Cancer Research UK is taking applications for £20M prizes from research groups worldwide that want to solve the biggest challenges in cancer research.
Cancer Research UK is launching today its second round of the Grand Challenge to tear down some of the biggest barriers to the advancement of cancer therapy. The charity will shortlist the most promising teams and projects and provide them with seed funding to work further on their proposals. The winning teams will then be awarded up to £20M each over 5 years to conduct their research projects.
Researchers worldwide have 6 months to prepare their applications for this second edition, in which the list of challenges is growing from seven to eight. This year’s challenges have been updated to reflect new opportunities that arise with the rapid developments in the oncology field. For example, they now include two very novel areas of research that are rapidly invading all life science fields, artificial intelligence and the microbiome.
For a biological process as complex as cancer, AI could provide new insights into the relationship between multiple markers and help design drugs.

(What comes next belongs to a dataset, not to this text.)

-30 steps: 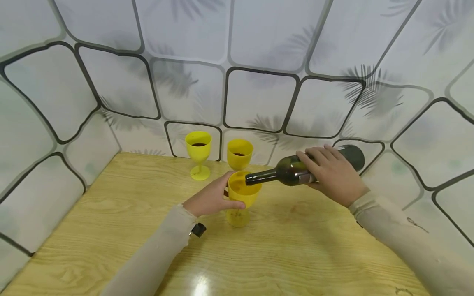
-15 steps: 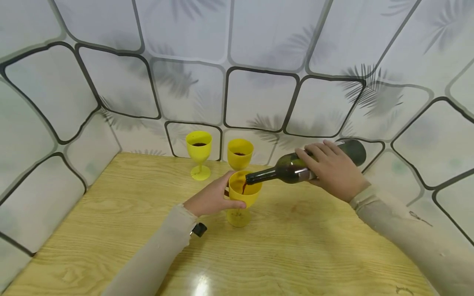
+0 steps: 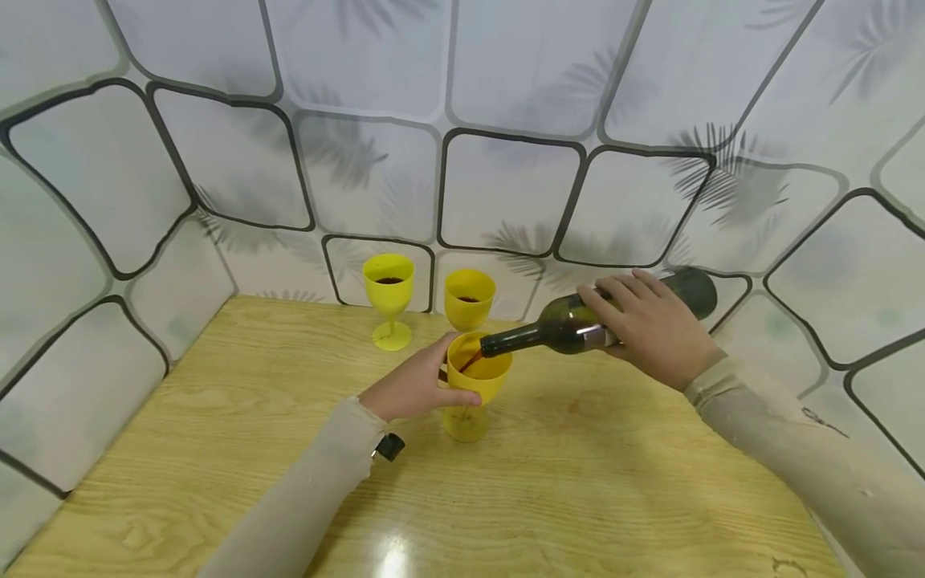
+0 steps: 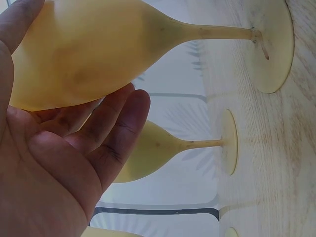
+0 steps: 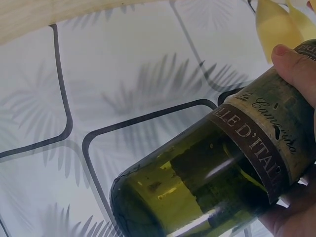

Companies like Exscientia and BenevolentBio are already working on it. For its part, the relatively recent discovery of the multiple implications of the microbiome in human health has sparked research into how the microbiome relates to cancer, with biotechs including Enterome or MaaT Pharma running clinical trials to test new approaches to treating cancer.
In the first edition last year, Cancer Research UK shortlisted nine teams out of 56 and awarded the £20M funding to four of them. The previous Grand Challenge awards went to a project to discover the unknown causes of 25 well-known mutation fingerprints, another to use virtual reality to create accurate 3D tumor models for doctors and researchers, a third to predict the development of breast cancer, and the fourth to draw a detailed map of tumor metabolism.
With so many new exciting areas of research emerging, I can’t wait to January to see which projects get shortlisted!